Both this provision and 16 Pa. Code §42.76, which allows the Commission to rescind the probable cause finding, are contained in Subchapter G of the Commission's regulations. A finding of probable cause allows a case to proceed to hearing. However, those provisions are inapplicable to a finding of probable cause and the entry of judgment of liability under 16 Pa. Code §42.33(c), located in Subchapter D, which deals with pleadings and the failure to timely respond to a properly served complaint. To remove an entry of judgment of liability entered under §42.33(c), three factors must be satisfied: (1) prompt filing of a petition to open, (2) a reasonable excuse for the failure to act, and (3) a meritorious defense exists. Kennedy v. Black, 492 Pa. 397, 424 A.2d 1250 (1981). Otherwise, the Commission could open the judgment at its whim. Because the Respondent failed to establish those factors, the Commission erred in using that provision to rescind the probable cause finding and entry of judgment on liability.

However, even if the entry of the judgment on liability by default was improper, the Commission and Bank of America contend that under §9(j) of the Act,*fn5 the Commission can still dismiss the complaint because it was untimely filed. That provision provides:

At any time after the filing of a complaint, the Commission shall dismiss with prejudice a complaint which, in its opinion, is untimely with no grounds for equitable tolling, outside its jurisdiction or frivolous on its face.

They argue that even after entry of judgment on liability, the case was still pending and the Commission could dismiss the case as untimely filed based on the foregoing plain language.

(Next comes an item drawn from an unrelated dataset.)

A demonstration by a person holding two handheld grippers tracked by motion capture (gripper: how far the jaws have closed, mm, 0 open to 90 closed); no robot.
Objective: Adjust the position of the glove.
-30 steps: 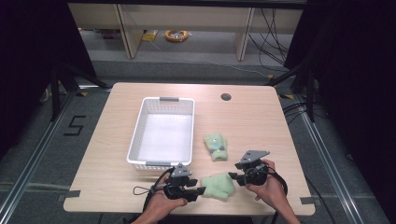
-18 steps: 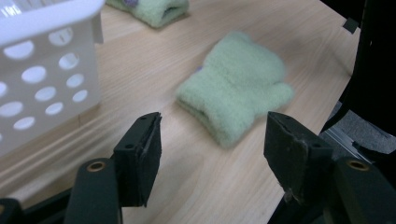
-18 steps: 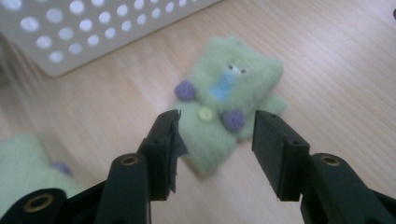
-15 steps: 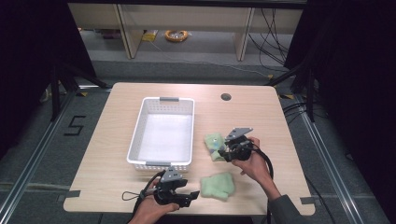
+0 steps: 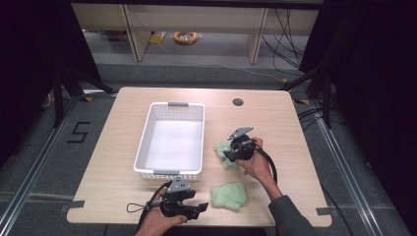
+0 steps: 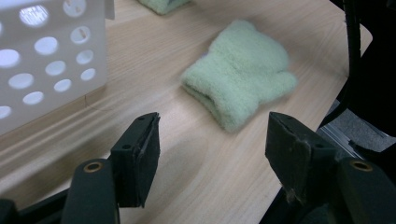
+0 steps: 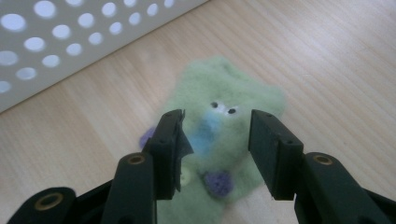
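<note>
Left gripper (image 5: pixel 196 210) fingers newly parted, empty, right gripper (image 7: pixel 215 140) fingers closing, shifted over patterned green sock (image 7: pixel 224 135).

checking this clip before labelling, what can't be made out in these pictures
- Pale green fuzzy mitten with a face, right gripper view: lower part hidden behind the right gripper; whether the pads touch it is unclear.
- Same mitten, high view: mostly covered by that gripper and hand.
- White perforated plastic basket, left gripper view: cut off by the left and top edges.
- Plain pale green fuzzy mitten, high view: blurred, no detail.
</note>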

Notwithstanding that language, citing Parks v. Pennsylvania Human Relations Commission, 848 A.2d 204 (Pa. Cmwlth. 2004), Petitioner contends that by failing to respond to the complaint, Bank of America waived all affirmative defenses including the timeliness of her complaint. In Parks, we held, without much analysis, that the defense of accord and satisfaction was not available as a defense because of the respondent's failure to file an answer. The reasoning behind that holding was that it is difficult for a petitioner to defend unless he had notice of the affirmative defense upon which the defendant is relying. A full analysis of the General Administrative Regulations and the Commission's Special Regulations to determine whether the Commission was entitled to utilize the timeliness defense is not necessary here, because the General Assembly has given the Commission the authority to dismiss a complaint at any time for being untimely up until it issues a final order. 43 P.S. §959(j).

The final issue is whether the Commission properly found that Petitioner's complaint is time barred. To be timely, any complaint alleging unlawful discrimination "must be so filed within one hundred eighty days after the alleged act of discrimination, unless otherwise required by the Fair Housing Act." 43 P.S. §959(j). In this case, the discrimination that Claimant alleges occurred was when Bank of America discriminated against her in the terms and conditions of a mortgage refinance loan. Ignoring that the loan was made by First Franklin, not Bank of America, that loan closed in March, 2007, and the complaint here was not filed until August, 2009, more than two years later. Making no claim that the Fair Housing Act*fn6 applies, the Commission properly found that it was time barred because Petitioner's complaint was filed more than 180 days after the closing of the loan.

Accordingly, for the foregoing reasons we affirm the order of the Commission dismissing Petitioner's complaint.

Judge Simpson concurs in the result only.

Phyliss Bebee, : Petitioner : : v. : : Pennsylvania Human Relations : Commission, : Respondent :


No. 2182 C.D. 2011


AND NOW, this 14th day of November, 2012, the order of the Pennsylvania Human Relations Commission, dated October 25, 2011, is hereby affirmed.